Sebelah kiri ada mobil warna biru, sopirnya bapak-bapak berdasi, mungkin dia
baru pulang kerja kaya saya, kerja dimana ya dia? Kok sekilas dia mirip sama
bapak-bapak yang saya temui kemarin di kasir supermarket?
Nah coba dihitung,
itu tadi udah berapa macam pikiran? Ternyata banyak kan...
Hitung saja kalau
dikalikan 24 jam. Pasti semakin banyak.
Itulah kenapa ketika
perjalanan dari Jogja ke Surabaya atau sebaliknya, saya suka mengamati
pikiran-pikiran saya.
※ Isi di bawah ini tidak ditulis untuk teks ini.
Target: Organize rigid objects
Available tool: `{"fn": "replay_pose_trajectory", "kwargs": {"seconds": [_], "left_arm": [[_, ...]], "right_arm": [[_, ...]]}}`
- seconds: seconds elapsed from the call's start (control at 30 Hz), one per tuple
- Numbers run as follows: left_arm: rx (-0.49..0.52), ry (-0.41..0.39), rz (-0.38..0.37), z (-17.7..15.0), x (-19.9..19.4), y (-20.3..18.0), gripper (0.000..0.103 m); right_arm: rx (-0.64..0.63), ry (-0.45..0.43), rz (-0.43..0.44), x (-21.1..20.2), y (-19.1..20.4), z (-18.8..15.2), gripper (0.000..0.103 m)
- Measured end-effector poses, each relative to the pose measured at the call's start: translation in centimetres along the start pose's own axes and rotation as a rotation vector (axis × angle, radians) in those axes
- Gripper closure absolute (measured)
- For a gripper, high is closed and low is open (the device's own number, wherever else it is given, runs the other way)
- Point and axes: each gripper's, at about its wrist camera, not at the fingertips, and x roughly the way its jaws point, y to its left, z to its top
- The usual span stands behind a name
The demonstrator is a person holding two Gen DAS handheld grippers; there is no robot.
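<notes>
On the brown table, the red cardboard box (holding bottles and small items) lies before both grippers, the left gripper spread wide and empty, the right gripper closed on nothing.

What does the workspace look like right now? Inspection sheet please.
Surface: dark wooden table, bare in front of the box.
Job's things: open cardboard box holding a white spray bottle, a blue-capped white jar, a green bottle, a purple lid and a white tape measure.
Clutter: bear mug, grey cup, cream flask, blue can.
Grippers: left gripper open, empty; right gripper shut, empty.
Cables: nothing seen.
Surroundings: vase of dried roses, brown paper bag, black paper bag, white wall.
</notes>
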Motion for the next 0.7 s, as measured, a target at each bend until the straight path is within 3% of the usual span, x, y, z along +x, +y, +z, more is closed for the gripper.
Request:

Pasti Anda juga mengalaminya ketika berada di perjalanan
dan senang melihat jalan, tapi nggak sepenuhnya ngelihat jalan malah pikiran
merantau entah kemana. Itulah saat yang tepat untuk mengamati pikiran kita
sendiri.
Saya mau bercerita
tentang perjalanan beberapa waktu yang lalu ketika berangkat dari Surabaya ke
Jogja naik bus, di jalan melihat banyak kendaraan bermotor saya tiba-tiba mikir,
“Kok aku bisa ya naik motor di Jl. A. Yani Surabaya? Padahal dulu waktu SMA aku
takuuuut banget karena jalannya yang besar dan ramai? Dulu pun nggak kepikiran
untuk bisa naik motor seperti sekarang. Nah ternyata kalo nggak belajar untuk
memulai lebih awal juga ga bakal berani. Aku pun dulu ternyata pernah jatuh dan
nabrak pas awal-awal belajaran naik motor di Surabaya. Tapi nyatanya aku tetap
berani dan mencoba untuk nggak trauma sampai akhirnya bisa dan berani seperti
sekarang.”
Itu baru satu ide,
tapi terdiri dari berbagai pikiran. Jika kita mengeksplorasi kembali apa yang
ada di pikiran-pikiran kita, tentu masih banyak lagi berbagai pikiran yang
terlintas. Dan ya... sometimes we just
need to let it go...
Kalau memang pikiran
itu bisa untuk ditindak lanjuti, kita pasti bakal menyimpannya erat-erat dan
melakukannya. Kalaupun tidak, ya sudah biarkan saja dia pergi. Sama halnya
dengan pikiran yang seringkali saya alamai ketika berada di bus. Melihat ke
arah luar, rasanya terang begitu.. enak ya jadi orang di luar bebas gitu
ngelakuin apa yang mereka mau, nggak kudu duduk manis di bus selama 8 jam
begini. Tapi ketika orang di luar melihat kita, “Wah enak ya yang lagi di bus,
mereka pasti mau pergi ke suatu tempat buat liburan...buat refreshing.. buat
bla bla bla....” yang itu nggak akan ada habisnya kalau kita Cuma saling
liat-liatan.
Yaa...itulah
hidup... wang sinawang katanya. Lalu,
harus gimana biar pikiran ini nggak merenung dan nggak melanglang buana kemana
aja. Ya sudah, amati saja pikirannya. Tidak perlu dianalisis, ditelaah ataupun
ditindak lanjuti jika memang itu membuat gelisah. Kalau pikiran itu membuat
gelisah, syukurilah. Dengan mensyukuri, kita akan menjadi lebih kaya dan
menikmati apa yang kita punya, percayalah.